Fictie Blok 2, Opdracht 2.3
Casper denkt aan de dokter van Anouks vader. Die moet zijn, moeder beter maken, het moet.
Hij staat op, hij kijkt zijn moeder aan. 'Ga maar naar huis' zegt ze, 'Je zal wel trek hebben'. 'Nee' antwoordt Casper, 'nee, ik blijf hier'. 'Maar je moet wel eten Casper' 'ik haal wel wat voor ons tweeën beneden. Terwijl hij naar beneden loopt denkt hij hoe hij het beste zijn moeder kan vertellen dat ze naar die dokter van Anouk moet. Ze wil vast niet, ze wil het vast gewoon zelf doen. Maar ze moet wel! Het is misschien wel haar enige kans. Hij is aan de beurt. 'Twee maal wortel met vis en aardappel' zei hij tegen een aardige vrouw achter de toonbank. Terwijl hij staat te wachten op zijn eten belt Anouk hem. 'Hoi Anouk met Casper' 'Hoi Casper, gaat het alweer een beetje?' 'Ja, nog heel erg bedankt voor je hulp' 'Graag gedaan hoor' 'Sorry, ik moet ophangen' zegt Casper als hij ziet dat de aardige vrouw ongeduldig staat te wachten tot hij zijn eten meeneemt. 'Oké, nou tot morgen dan' 'Doei' Casper pakt de borden en loopt weer naar boven. 'Wat heb je nou weer voor blikgroentes meegenomen' zegt Caspers moeder en hij moet lachen. 'Eet smakelijk mama' terwijl ze stil hun bord leeg eten zegt Casper: 'de vader van Anouk had ook kanker, hij is beter geworden door een dokter. Misschien kan jij daar ook heen' zijn moeder keek hem indringend aan. 'Dat is eigenlijk nog niet zo'n slecht idee' Casper keek verrast op. 'Ja, als we morgen gaan wanneer ik weer naar huis kan, kan ik weer heel snel werken!' Casper keek opgelucht, als zijn moeder wilde gaan was er een grote kans dat ze beter zou worden!
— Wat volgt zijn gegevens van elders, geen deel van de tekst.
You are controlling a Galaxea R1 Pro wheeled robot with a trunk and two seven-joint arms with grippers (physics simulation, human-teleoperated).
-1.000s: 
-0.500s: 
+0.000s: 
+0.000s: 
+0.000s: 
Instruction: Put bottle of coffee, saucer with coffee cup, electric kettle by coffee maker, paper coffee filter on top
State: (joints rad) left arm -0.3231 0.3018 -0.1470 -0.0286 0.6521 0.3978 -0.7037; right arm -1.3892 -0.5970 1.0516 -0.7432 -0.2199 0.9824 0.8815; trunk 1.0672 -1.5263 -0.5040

Maar dat dacht hij alleen maar...
De volgende dag
Casper kijkt naar buiten, hij zit samen met zijn moeder in een taxi die ze hadden gehuurd, zijn moeder had geen zin om zo lang te rijden. Over drie kwartier zouden ze er zijn. Hij was best wel zenuwachtig. Wat als die dokter nou toch niks kon doen tegen de tumor? Dan was er helemaal geen hoop meer. Of wat als... Ophouden! Dacht hij, zo maak je jezelf gek! 'Hoe lang nog?' Vroeg zijn moeder aan de chauffeur. 'Nog een kwartiertje' antwoordde hij. Ze stopten voor een rood stoplicht, hij werd groen en terwijl ze overstaken zag Casper een auto met hoge snelheid hun kant op rijden. Hij hoorde een hele harde klap, een verschrikkelijke pijn en toen werd alles zwart.